- What the task asks: Please transcribe exactly, and only, the lines of the data below between the line holding "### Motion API" and the line holding "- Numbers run", inclusive.

- Records for this task:

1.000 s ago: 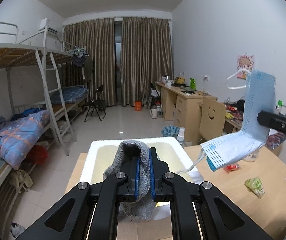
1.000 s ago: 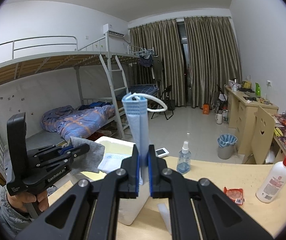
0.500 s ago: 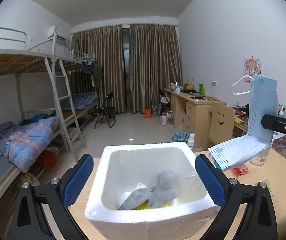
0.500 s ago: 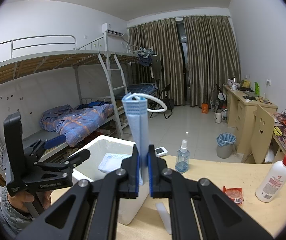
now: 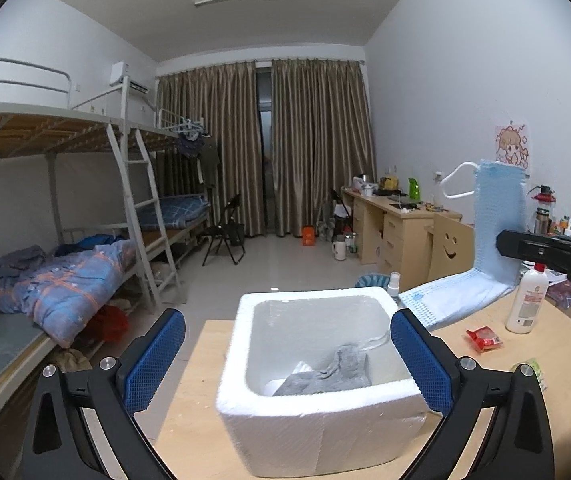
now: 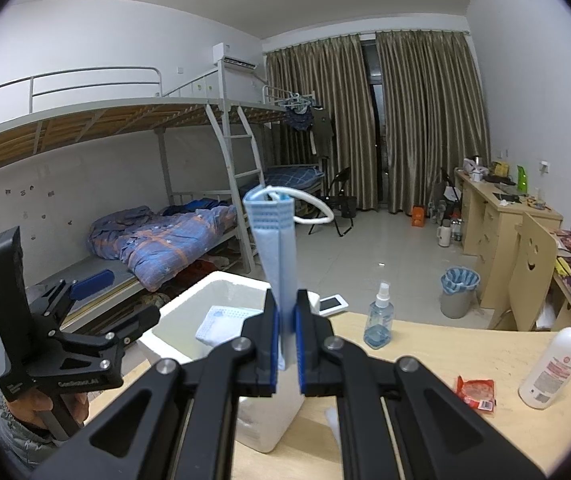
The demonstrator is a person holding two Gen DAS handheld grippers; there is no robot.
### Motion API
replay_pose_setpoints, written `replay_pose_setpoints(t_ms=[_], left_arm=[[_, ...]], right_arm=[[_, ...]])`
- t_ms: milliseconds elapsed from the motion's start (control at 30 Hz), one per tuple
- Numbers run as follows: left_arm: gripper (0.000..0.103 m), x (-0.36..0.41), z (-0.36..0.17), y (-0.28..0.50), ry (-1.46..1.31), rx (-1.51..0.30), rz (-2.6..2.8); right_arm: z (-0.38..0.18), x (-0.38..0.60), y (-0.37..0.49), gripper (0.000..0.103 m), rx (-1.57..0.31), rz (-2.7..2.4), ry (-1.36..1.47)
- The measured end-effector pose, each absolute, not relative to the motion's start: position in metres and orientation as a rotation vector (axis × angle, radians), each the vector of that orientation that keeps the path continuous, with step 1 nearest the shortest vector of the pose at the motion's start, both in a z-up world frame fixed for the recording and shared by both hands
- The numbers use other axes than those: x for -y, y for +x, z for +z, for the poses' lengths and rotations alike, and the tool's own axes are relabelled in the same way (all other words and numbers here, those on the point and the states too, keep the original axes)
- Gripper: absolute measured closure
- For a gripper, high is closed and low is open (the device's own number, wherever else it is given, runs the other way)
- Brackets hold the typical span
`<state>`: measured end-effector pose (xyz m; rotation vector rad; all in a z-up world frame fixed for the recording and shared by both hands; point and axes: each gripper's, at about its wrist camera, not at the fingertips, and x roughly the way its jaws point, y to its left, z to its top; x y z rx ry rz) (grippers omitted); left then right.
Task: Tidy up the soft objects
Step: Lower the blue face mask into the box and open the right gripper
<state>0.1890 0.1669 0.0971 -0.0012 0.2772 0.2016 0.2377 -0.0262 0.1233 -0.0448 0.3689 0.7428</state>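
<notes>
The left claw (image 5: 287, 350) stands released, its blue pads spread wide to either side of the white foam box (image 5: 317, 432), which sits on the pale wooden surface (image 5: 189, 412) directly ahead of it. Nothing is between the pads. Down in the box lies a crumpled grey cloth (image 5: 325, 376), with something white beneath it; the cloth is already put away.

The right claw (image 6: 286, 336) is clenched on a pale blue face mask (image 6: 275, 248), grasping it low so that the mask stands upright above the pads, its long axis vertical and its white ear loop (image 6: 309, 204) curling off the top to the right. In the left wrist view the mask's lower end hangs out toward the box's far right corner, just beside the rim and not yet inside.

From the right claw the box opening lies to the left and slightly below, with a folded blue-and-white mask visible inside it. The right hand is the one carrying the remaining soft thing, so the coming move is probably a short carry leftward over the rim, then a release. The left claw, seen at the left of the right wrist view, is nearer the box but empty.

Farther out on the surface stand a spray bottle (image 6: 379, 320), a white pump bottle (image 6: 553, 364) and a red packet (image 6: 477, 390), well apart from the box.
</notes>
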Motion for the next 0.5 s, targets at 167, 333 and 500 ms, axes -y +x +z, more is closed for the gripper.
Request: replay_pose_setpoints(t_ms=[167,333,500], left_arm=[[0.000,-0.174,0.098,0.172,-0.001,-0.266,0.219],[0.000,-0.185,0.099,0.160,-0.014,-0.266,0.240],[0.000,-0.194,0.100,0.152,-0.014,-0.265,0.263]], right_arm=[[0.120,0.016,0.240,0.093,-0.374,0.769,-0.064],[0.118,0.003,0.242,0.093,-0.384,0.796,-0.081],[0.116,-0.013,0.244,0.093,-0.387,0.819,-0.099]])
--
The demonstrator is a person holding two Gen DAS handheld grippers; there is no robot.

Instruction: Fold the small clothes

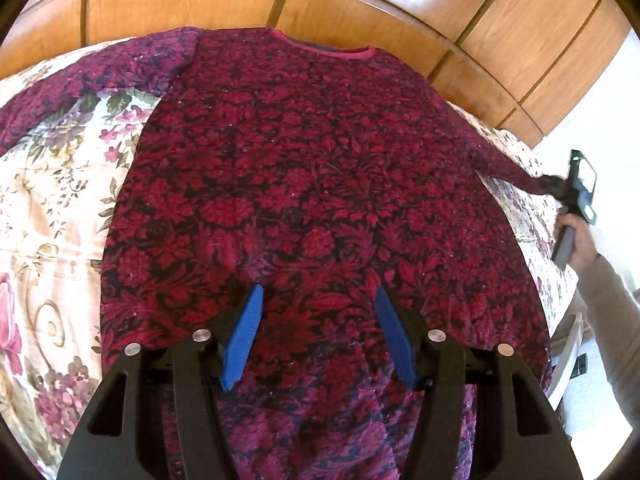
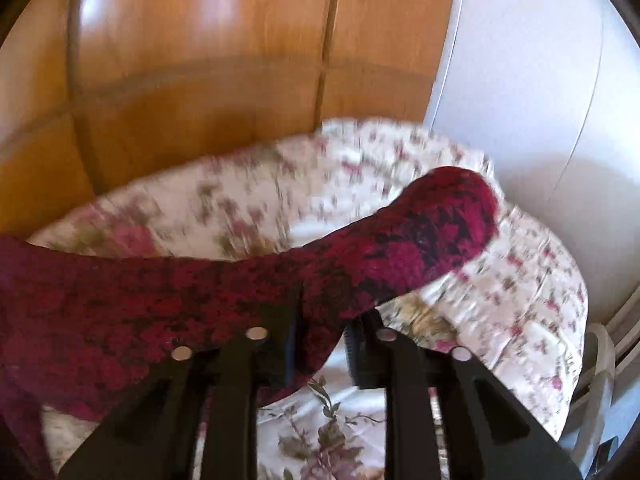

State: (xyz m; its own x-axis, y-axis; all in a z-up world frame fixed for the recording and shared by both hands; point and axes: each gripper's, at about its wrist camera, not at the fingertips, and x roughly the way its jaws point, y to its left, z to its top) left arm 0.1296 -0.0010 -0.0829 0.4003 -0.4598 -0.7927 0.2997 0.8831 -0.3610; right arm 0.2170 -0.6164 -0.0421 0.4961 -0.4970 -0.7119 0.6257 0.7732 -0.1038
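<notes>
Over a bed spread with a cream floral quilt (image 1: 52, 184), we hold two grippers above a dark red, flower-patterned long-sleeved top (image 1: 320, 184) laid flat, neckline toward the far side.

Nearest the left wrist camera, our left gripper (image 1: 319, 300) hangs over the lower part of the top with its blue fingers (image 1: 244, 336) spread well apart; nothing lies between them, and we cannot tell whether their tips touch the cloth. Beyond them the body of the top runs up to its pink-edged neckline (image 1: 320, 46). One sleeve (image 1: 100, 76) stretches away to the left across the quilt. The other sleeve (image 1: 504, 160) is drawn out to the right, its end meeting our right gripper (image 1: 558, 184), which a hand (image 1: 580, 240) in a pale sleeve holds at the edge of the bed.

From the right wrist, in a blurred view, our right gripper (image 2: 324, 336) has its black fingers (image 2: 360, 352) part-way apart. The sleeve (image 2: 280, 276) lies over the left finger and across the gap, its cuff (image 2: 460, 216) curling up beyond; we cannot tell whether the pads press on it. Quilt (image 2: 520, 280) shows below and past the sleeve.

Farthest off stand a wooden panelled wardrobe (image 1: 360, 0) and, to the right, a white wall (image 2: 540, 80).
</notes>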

- Answer for this exercise:
### Motion API
replay_pose_setpoints, written `replay_pose_setpoints(t_ms=[_], left_arm=[[_, ...]], right_arm=[[_, ...]])`
- t_ms: milliseconds elapsed from the motion's start (control at 30 Hz), one per tuple
- Numbers run as follows: left_arm: gripper (0.000..0.103 m), x (-0.36..0.41), z (-0.36..0.17), y (-0.28..0.50), ry (-1.46..1.31), rx (-1.51..0.30), rz (-2.6..2.8); right_arm: z (-0.38..0.18), x (-0.38..0.60), y (-0.37..0.49), gripper (0.000..0.103 m), rx (-1.57..0.31), rz (-2.7..2.4), ry (-1.36..1.47)

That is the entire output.